Task statement:
The reply must repeat the listing below exactly and carry none of its pictures.

Supplied material:
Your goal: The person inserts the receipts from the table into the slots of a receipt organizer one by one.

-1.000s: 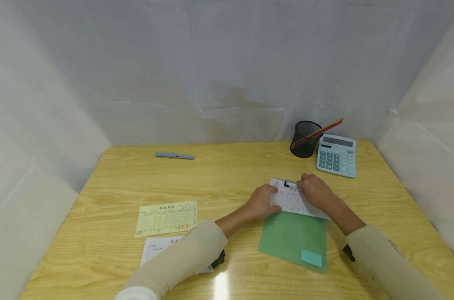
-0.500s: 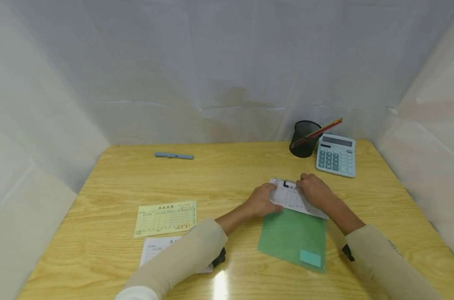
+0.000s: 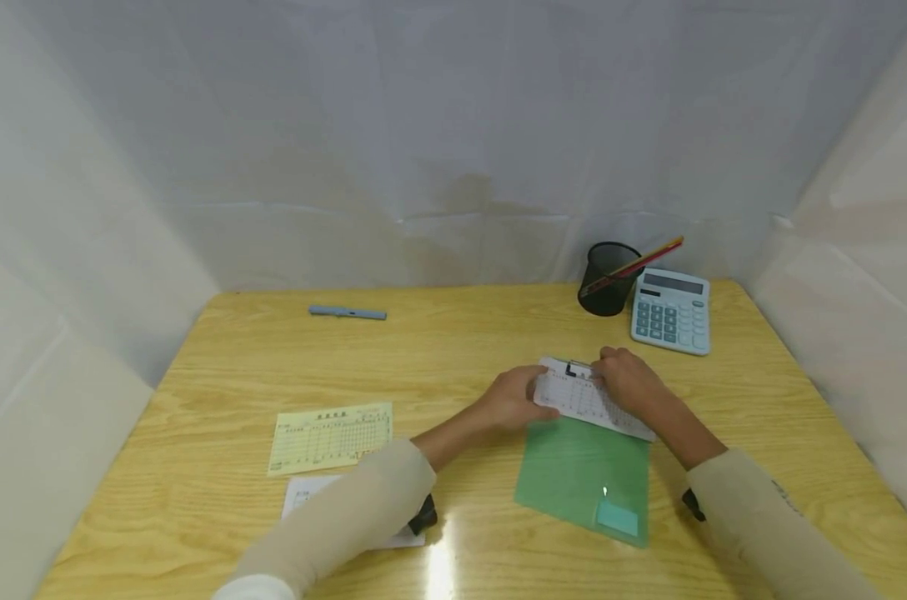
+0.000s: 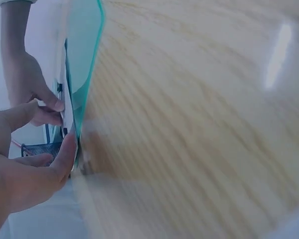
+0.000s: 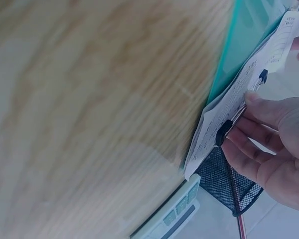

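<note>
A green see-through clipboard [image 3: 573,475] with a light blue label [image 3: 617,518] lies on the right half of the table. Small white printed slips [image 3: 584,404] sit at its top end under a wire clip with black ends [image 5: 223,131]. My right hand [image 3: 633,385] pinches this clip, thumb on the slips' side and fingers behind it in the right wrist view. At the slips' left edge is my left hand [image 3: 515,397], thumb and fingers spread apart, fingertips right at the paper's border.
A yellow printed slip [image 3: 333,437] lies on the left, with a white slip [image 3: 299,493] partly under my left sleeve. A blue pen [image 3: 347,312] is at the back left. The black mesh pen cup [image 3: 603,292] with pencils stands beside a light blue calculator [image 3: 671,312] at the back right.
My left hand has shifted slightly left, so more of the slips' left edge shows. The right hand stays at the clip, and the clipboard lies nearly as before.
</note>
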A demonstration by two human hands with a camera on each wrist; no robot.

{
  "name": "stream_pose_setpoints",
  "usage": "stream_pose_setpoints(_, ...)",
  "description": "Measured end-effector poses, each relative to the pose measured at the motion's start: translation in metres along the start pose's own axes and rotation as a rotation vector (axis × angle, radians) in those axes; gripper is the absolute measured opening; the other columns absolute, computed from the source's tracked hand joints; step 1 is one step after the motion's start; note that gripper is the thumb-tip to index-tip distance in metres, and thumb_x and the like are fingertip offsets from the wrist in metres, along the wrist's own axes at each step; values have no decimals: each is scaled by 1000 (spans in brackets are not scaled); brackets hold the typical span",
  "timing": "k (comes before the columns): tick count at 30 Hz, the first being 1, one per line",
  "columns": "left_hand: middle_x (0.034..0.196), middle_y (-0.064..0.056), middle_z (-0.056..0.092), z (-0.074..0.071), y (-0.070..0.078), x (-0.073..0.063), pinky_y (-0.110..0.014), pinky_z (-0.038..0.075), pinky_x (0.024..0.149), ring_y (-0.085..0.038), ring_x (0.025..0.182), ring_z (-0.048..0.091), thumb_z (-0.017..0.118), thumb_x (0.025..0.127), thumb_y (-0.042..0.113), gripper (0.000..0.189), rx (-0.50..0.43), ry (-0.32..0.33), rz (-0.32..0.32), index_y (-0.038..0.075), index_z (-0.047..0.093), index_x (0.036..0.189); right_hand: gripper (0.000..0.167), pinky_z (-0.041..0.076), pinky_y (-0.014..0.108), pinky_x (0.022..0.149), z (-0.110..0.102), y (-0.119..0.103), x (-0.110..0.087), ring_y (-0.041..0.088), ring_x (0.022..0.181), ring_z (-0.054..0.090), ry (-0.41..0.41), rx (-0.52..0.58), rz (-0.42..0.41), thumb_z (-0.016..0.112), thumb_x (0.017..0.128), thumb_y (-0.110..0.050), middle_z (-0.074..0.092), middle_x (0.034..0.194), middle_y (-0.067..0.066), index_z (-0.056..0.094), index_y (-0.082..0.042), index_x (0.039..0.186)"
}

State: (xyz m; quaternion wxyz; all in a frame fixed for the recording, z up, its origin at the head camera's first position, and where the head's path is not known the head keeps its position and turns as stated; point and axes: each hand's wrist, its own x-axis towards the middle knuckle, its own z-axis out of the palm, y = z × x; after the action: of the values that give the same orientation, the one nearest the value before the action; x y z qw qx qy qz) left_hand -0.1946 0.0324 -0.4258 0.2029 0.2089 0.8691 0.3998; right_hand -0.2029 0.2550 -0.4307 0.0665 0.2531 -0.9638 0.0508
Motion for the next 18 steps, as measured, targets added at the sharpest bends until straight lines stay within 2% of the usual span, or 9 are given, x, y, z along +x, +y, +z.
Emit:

Task output:
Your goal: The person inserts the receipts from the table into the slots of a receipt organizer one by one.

-1.000s: 
-0.500s: 
+0.000s: 
+0.000s: 
+0.000s: 

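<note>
A green see-through clipboard [image 3: 573,475] with a light blue label [image 3: 617,518] lies on the right half of the table. Small white printed slips [image 3: 584,404] sit at its top end under a wire clip with black ends [image 5: 223,131]. My right hand [image 3: 633,385] pinches this clip, thumb on the slips' side and fingers behind it in the right wrist view. At the slips' left edge is my left hand [image 3: 515,397], thumb and fingers spread apart, fingertips right at the paper's border.
A yellow printed slip [image 3: 333,437] lies on the left, with a white slip [image 3: 299,493] partly under my left sleeve. A blue pen [image 3: 347,312] is at the back left. The black mesh pen cup [image 3: 603,292] with pencils stands beside a light blue calculator [image 3: 671,312] at the back right.
My left hand has shifted slightly left, so more of the slips' left edge shows. The right hand stays at the clip, and the clipboard lies nearly as before.
</note>
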A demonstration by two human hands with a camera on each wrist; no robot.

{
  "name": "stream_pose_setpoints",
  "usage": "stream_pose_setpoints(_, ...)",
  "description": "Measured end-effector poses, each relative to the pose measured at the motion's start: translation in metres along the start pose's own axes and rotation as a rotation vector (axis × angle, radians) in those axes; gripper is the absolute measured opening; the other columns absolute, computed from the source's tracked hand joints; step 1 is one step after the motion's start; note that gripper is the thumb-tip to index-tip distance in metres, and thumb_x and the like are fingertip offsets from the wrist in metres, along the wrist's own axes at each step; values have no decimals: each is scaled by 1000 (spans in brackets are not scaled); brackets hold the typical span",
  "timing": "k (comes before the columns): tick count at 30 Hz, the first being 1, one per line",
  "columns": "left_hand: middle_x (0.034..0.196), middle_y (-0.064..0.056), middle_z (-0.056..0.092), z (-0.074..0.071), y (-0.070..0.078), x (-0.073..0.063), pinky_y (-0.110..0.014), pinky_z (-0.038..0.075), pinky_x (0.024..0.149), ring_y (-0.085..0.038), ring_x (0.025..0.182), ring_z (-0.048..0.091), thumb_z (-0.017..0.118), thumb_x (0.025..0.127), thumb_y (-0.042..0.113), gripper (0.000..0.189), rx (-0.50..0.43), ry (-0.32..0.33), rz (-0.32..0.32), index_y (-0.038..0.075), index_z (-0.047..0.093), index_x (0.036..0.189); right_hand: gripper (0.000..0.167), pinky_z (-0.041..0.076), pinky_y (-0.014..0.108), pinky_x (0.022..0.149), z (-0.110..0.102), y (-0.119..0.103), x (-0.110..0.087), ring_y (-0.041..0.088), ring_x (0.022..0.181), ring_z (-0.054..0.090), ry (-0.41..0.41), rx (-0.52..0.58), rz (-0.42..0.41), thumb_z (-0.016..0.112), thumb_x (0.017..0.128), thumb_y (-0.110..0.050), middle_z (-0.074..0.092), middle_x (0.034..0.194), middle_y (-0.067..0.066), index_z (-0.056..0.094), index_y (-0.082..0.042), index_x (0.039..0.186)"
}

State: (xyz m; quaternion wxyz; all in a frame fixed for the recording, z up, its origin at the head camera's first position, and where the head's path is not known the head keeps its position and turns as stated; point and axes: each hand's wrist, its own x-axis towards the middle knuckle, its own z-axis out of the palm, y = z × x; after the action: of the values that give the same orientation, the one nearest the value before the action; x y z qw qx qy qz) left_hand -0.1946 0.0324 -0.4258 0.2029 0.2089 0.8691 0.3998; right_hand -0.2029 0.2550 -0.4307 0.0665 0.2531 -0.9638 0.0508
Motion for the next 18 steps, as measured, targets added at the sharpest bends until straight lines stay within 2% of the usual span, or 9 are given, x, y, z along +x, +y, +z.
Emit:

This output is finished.